Friday, August 16th, 2013

As the proud big sister to a teenage brother, I was mortified to hear the results of recent research on teen “hookup culture.”Researchers interviewed 1,000 students and found that boys my brother’s age and younger were sending sexually graphic messages to girls as a means of “flirting or goofing around.” Without getting too detailed, these messages sent via Facebook, Twitter, or text typically asked if the girls (some of which they had never spoken to) would be interested in doing sexual things with them. Gross.

I  asked my brother if his friends would ever do something like this to get a girl’s attention. He said, “I know one would, but everyone else thinks that it would be way too forward and would be a bad first impression.” Phew.

Researchers for the book, The Big Disconnect: Protecting Childhood and Family Relationships in the Digital Age think that social media and texting are partially to blame for kids taking “flirty” messages too far. They claim that it’s harder for kids, especially boys, to learn social cues and the polite ways to talk to the opposite sex since they can’t see the other person’s facial reaction).. While I do think that these platforms enable some kids to send creepy messages to unsuspecting girls, it’s hard for me to believe that social media and texting are the only ways tweens and teenagers are speaking to each other. It’s true that technology has evolved since I was in high school but the last time I checked, school dances, football games, and extracurricular activities are still going strong.

What this problem really comes down to is teaching boys to respect girls. Boys need to know that nice guys don’t always finish last and that you’re more likely to get a girl’s attention by being gentleman than by asking her if she wants to “hookup” with you. I hope that I taught my brother these values while we were still under the same roof.
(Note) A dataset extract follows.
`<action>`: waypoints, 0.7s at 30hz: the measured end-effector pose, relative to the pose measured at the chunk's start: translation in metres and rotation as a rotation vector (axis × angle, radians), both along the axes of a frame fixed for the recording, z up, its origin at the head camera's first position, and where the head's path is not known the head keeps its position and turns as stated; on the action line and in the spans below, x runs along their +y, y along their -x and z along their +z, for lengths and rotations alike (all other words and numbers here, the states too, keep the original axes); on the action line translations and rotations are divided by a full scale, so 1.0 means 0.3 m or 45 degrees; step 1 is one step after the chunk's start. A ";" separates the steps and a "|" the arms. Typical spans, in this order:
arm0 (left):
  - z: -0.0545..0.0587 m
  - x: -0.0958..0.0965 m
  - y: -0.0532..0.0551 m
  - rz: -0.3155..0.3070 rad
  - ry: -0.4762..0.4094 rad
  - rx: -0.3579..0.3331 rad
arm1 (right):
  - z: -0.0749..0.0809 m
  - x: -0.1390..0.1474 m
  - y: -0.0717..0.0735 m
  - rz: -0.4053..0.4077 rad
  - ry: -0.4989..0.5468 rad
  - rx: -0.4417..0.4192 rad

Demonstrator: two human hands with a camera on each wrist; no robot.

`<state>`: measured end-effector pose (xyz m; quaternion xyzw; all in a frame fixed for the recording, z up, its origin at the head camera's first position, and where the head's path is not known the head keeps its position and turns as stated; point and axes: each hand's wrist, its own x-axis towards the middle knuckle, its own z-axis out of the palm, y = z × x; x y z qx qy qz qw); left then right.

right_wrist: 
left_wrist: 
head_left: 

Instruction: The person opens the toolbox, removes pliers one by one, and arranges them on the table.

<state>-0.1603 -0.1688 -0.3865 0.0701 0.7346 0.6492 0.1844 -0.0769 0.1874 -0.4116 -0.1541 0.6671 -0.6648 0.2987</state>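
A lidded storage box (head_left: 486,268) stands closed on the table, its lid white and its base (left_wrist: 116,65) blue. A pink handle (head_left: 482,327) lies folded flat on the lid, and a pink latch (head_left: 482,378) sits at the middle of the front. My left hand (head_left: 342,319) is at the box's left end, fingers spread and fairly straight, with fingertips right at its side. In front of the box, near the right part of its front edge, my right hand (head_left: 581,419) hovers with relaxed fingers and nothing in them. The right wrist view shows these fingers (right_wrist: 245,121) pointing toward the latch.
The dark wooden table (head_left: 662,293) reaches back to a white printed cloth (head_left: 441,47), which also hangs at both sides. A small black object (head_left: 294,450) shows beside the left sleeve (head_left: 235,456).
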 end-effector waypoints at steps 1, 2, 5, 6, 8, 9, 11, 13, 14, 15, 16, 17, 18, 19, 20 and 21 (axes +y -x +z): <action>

At the same time, we need to teach girls that it’s okay to stand up to boys who make them feel uncomfortable. I assume that most girls who receive these graphic messages aren’t sure how their reaction will affect how the guys at school perceive them.  But they should know that when they make it known that these messages are out of line, it’s not going to make them look un-cool — it’s going to make the sender realize he made a stupid move and, hopefully, stop him from using that pick-up method on girls again.